É também incerto, neste momento, o prognóstico de instituições e conselhos no âmbito do Poder Executivo tais como o Conselho Nacional de Direitos Humanos, o Conselho Nacional de Segurança Alimentar e Nutricional (CONSEA), o Conselho Nacional de Povos e Comunidades Tradicionais (CNPCT), o Conselho de Política Indigenista, e o Instituto Nacional de Colonização e Reforma Agrária (INCRA).

Ainda, o primeiro time de novos ministros, todos homens e nenhum deles negro, representam a antiga elite política que por muitos anos governou o país para uma minoria. Dos 23 ministros nomeados, pelo menos cinco tiveram seus nomes ligados à Operação Lava Jato. Existe inquérito policial, cuja abertura foi aceita pelo STF (Supremo Tribunal Federal), contra o atual ministro do Planejamento, acusado de receber propina em obras da Petrobras e da Eletronuclear1. Outras nomeações apontam para a intensificação da criminalização dos movimentos populares e para o apoio, ainda maior, a setores responsáveis por graves violações de direitos humanos. Neste sentido, as nomeações para o Ministério da Justiça e Cidadania, cujo titular recebeu severas críticas pelo trato militar dispensado aos e às estudantes secundaristas de São Paulo2 que exerceram manifestações pacíficas, ou ainda a nomeação para o Ministério da Agricultura, cujo novo mandatário recebeu, dentre outros, o “prêmio” motosserra de ouro por parte do Greenpeace3.

Somam-se a esses primeiros retrocessos diversos outros já anunciados pelo governo interino de Temer, dentre os quais se destacam o foco da agenda social na parcela 5% mais pobre da população, o que pode representar a redução dos beneficiários do Programa Bolsa Família em cerca de 36 milhões de pessoas4; a revisão das leis trabalhistas e da terceirização; e, finalmente, o aprofundamento do ajuste fiscal, o qual certamente recairá sobre as parcelas mais empobrecidas da população.

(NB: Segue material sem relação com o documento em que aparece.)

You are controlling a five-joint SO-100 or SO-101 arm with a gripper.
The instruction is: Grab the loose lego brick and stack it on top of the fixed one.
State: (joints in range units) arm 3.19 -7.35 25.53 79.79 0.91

Também há risco de gravíssimos retrocessos no que diz respeito aos territórios e demais direitos originários dos povos indígenas, uma vez que poderão ser revistas e revogadas demarcações de Terras Indígenas encaminhadas recentemente pela administração de Dilma Rousseff.

Estes atos configuram, de maneira patente, atentado ao princípio da proibição do retrocesso social, o qual define a obrigatoriedade da permanência do atual nível de concretização dos direitos fundamentais e impõe o desenvolvimento dessa concretização. Esse princípio está previsto em tratados internacionais de direitos humanos firmados pelo Brasil e vem sendo reiteradamente consagrado pelo Supremo Tribunal Federal6.

Diante das razões apresentadas, a FIAN Brasil reafirma a sua posição política ao lado dos movimentos populares e de organizações da sociedade civil que lutam contra violações e retrocessos em matéria de direitos humanos. O trabalho da FIAN Brasil continua inabalável e atento, mais do que nunca, em contraposição às forças conservadoras que impedem a construção de uma sociedade mais justa e igualitária.